HIV-1 infected individuals under antiretroviral therapy can control viremia but often develop non-AIDS diseases such as cardiovascular and metabolic disorders. Gut microbiome dysbiosis has been indicated to be associated with progression of these diseases. Analyses of gut/fecal microbiome in individual regions are important for our understanding of pathogenesis in HIV-1 infections. However, data on gut/fecal microbiome has not yet been accumulated in West Africa. In the present study, we examined fecal microbiome compositions in HIV-1 infected adults in Ghana, where approximately two-thirds of infected adults are females. In a cross-sectional case-control study, age- and gender-matched HIV-1 infected adults (HIV+; n = 55) and seronegative controls (HIV-; n = 55) were enrolled. Alpha diversity of fecal microbiome in HIV+ was significantly reduced compared to HIV- and associated with CD4 counts. HIV+ showed reduction in varieties of bacteria including Faecalibacterium, the most abundant in seronegative controls, but enrichment of Proteobacteria. Ghanaian HIV+ exhibited enrichment of Dorea and Blautia; bacteria groups whose depletion has been reported in HIV-1 infected individuals in several other cohorts. Furthermore, HIV+ in our cohort exhibited a depletion of Prevotella, a genus whose enrichment has recently been shown in men having sex with men (MSM) regardless of HIV-1 status. The present study revealed the characteristics of dysbiotic fecal microbiome in HIV-1 infected adults in Ghana, a representative of West African populations.

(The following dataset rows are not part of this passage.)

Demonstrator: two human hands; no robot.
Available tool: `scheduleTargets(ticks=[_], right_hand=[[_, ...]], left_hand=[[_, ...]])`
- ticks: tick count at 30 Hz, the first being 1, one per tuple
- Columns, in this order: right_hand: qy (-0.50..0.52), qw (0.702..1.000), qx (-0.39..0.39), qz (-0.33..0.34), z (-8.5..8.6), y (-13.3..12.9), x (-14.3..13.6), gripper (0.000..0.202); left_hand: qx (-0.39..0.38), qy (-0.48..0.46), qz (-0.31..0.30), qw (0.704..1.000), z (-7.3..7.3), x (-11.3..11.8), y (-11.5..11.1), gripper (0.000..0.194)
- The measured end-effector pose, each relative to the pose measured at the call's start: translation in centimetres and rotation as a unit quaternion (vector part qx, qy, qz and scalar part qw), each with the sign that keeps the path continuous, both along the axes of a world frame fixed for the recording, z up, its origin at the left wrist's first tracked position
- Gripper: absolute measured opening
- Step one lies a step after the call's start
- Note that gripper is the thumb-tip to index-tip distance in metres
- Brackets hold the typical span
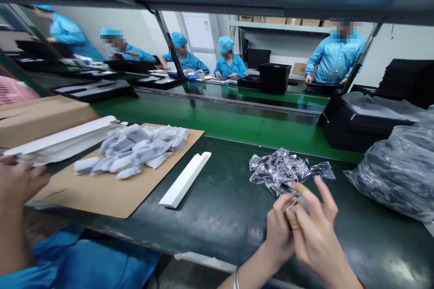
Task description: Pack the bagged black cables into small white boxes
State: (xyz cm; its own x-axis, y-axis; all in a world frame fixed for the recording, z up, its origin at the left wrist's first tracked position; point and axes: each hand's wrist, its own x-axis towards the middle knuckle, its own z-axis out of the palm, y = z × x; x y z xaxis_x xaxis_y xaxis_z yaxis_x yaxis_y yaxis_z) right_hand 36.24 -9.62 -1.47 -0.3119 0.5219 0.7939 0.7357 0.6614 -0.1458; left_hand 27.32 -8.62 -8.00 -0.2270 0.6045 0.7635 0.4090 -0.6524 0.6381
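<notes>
My left hand and my right hand meet over the dark green work surface. Their fingers are closed around a small pale piece, mostly hidden, so I cannot make out its kind. Yellowish covers sit on a thumb and a fingertip of my right hand, whose outer fingers stretch upward. A silvery bangle circles my left wrist. Just beyond my fingers lies a pile of small dark items in clear plastic bags. To the left rests a long white folded carton.
A co-worker's hand is at the left, near flat white cartons. Wrapped white packets lie on a cardboard sheet. A large plastic bag and black trays stand right. Beyond the green belt, several people work.
</notes>
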Motion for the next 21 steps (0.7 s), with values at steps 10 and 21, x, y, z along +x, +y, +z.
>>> scheduleTargets(ticks=[10,21], right_hand=[[0.055,0.992,0.076,-0.079,-1.2,-0.1,3.4,0.011],[0.271,0.949,-0.157,0.034,-1.6,2.3,6.1,0.032]], left_hand=[[0.000,-0.001,0.079,0.997,-0.6,1.5,0.6,0.043],[0.060,0.035,0.021,0.997,-0.1,2.2,2.6,0.035]])
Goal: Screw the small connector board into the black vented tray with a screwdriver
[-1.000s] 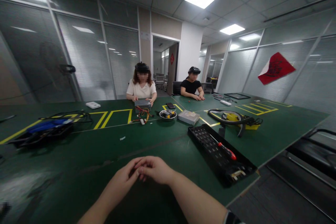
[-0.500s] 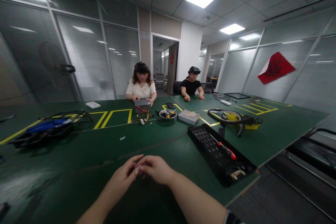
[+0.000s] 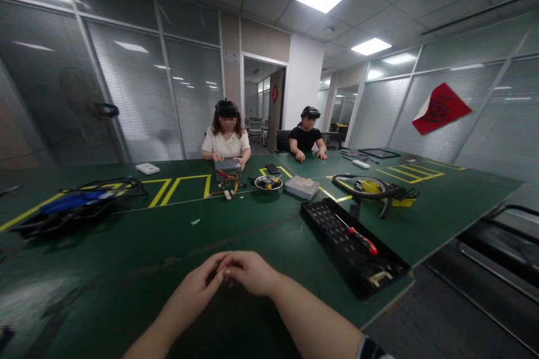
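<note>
Low over the front of the green table (image 3: 168,235), my left hand (image 3: 202,280) and my right hand (image 3: 250,275) meet at the fingertips. Their fingers are curled in and touch one another; no object shows between them. The palms and some fingertips are hidden. To the right of my right hand lies a long black tray-like casing (image 3: 337,247). A screwdriver (image 3: 364,241) with a red and black handle rests inside it. Neither hand touches the casing.
Across the table one person (image 3: 227,140) handles a grey metal box (image 3: 228,167) with coloured wires; another (image 3: 306,137) sits alongside. Further items include a metal bowl (image 3: 268,189) of small parts, a grey box (image 3: 301,187), a yellow-and-black cable tool (image 3: 374,188) and a blue-black bundle (image 3: 71,207).
My fingers have drawn slightly closer together, the left fingertips now lying nearer the right hand. The objects on the table have stayed in place.
</note>
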### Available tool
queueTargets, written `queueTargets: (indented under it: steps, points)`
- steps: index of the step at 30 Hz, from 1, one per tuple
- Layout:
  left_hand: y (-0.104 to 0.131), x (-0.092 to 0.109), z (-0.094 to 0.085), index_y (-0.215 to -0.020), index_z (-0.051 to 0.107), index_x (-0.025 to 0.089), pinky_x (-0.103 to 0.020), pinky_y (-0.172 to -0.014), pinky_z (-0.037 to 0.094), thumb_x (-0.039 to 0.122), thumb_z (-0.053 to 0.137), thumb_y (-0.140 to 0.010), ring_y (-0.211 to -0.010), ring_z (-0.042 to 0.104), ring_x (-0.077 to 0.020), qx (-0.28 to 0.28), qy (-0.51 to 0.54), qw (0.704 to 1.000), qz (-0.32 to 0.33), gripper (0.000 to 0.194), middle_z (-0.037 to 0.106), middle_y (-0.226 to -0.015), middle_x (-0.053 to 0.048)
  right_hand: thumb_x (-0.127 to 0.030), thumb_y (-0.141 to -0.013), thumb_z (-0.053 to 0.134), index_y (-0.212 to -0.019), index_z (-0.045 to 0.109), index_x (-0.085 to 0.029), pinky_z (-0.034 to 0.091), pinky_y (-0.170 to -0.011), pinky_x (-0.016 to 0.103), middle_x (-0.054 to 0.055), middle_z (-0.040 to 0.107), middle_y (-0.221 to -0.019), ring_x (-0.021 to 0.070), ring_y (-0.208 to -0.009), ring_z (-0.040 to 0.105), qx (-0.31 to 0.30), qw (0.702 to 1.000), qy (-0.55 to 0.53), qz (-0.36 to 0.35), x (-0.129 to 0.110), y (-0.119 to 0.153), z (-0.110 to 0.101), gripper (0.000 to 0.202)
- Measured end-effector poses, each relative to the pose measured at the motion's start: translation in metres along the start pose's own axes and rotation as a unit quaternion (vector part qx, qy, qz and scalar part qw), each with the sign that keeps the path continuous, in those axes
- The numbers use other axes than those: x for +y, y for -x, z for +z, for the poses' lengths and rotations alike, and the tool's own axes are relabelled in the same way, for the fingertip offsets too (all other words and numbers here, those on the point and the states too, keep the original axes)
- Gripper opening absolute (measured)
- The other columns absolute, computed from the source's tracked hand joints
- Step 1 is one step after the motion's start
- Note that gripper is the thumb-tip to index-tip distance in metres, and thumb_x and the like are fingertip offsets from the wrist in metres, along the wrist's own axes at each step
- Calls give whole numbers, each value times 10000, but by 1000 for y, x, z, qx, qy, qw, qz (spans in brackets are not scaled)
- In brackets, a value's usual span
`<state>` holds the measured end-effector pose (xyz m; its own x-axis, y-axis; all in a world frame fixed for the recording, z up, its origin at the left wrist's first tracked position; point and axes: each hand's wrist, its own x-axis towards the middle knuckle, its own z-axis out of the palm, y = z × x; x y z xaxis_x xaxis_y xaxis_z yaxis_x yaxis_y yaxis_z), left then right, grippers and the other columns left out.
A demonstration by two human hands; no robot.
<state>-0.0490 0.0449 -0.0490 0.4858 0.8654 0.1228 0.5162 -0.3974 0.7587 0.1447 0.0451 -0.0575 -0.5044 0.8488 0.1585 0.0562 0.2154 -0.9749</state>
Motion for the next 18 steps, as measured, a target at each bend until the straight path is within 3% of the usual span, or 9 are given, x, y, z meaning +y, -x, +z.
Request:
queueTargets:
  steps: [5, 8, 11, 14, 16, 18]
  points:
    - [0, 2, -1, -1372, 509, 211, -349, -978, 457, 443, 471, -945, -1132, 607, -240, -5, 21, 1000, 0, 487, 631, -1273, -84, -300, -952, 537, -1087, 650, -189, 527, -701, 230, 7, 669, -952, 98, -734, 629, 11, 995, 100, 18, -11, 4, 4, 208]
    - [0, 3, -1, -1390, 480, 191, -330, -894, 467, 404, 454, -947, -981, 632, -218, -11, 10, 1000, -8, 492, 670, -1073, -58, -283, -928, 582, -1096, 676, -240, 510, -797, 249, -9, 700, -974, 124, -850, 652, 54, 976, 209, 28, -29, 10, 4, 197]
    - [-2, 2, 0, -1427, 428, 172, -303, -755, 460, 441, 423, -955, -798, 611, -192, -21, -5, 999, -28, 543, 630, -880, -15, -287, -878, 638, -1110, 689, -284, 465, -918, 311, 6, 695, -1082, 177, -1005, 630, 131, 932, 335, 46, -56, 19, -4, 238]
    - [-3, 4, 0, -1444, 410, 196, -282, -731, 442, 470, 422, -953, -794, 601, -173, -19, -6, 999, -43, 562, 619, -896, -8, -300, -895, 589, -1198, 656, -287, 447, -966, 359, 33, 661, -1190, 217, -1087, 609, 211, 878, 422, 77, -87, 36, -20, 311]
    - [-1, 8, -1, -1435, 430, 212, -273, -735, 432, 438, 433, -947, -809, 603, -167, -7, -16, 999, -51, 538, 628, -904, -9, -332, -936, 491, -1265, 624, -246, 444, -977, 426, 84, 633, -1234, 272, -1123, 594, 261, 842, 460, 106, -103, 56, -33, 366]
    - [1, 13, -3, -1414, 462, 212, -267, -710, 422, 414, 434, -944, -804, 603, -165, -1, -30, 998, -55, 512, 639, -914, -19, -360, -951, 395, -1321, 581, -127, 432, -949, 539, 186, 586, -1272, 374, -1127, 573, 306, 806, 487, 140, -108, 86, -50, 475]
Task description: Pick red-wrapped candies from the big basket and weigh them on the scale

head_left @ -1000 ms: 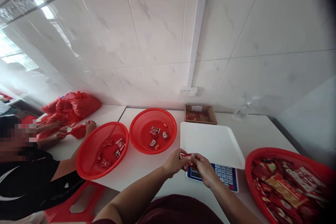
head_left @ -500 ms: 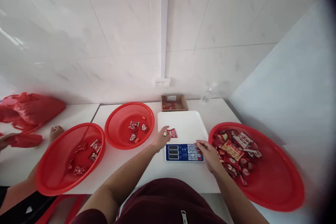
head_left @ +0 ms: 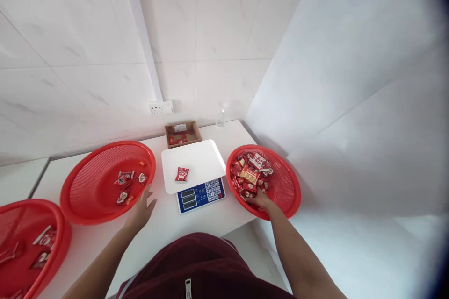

Fecal Microbiome Composition in Healthy Adults in Ghana.

Recent studies have indicated an association between gut microbiome composition and various disorders, including infectious diseases. The composition of the microbiome differs among ethnicities and countries, possibly resulting in diversified interactions between host immunity and the gut microbiome. Characterization of baseline microbiome composition in healthy people is an essential step for better understanding of the biological interactions associated with individual populations. However, data on the gut/fecal microbiome have not been accumulated for individuals in West Africa. In the present study, we examined the fecal microbiome composition in healthy adults in Ghana. Toward this, 16S rRNA gene libraries were prepared using bacterial fractions derived from 55 Ghanaian adults, which were then subjected to next-generation sequencing. The fecal microbiome of the Ghanaian adults was dominated by Firmicutes (Faecalibacterium, Subdoligranulum, and Ruminococcaceae UCG-014), Proteobacteria (Escherichia-Shigella and Klebsiella), and Bacteroidetes (Prevotella 9 and Bacteroides), consistent with previous observations in African cohorts. Further, our analysis revealed differences in microbiome composition and a lower diversity of the fecal microbiome in the Ghanaian cohort compared with those reported in non-African countries. This is the first study to describe substantial fecal microbiome data obtained using high-throughput metagenomic tools on samples derived from a cohort in Ghana. The data may provide a valuable basis for determining the association between the fecal microbiome and progression of various diseases in West African populations.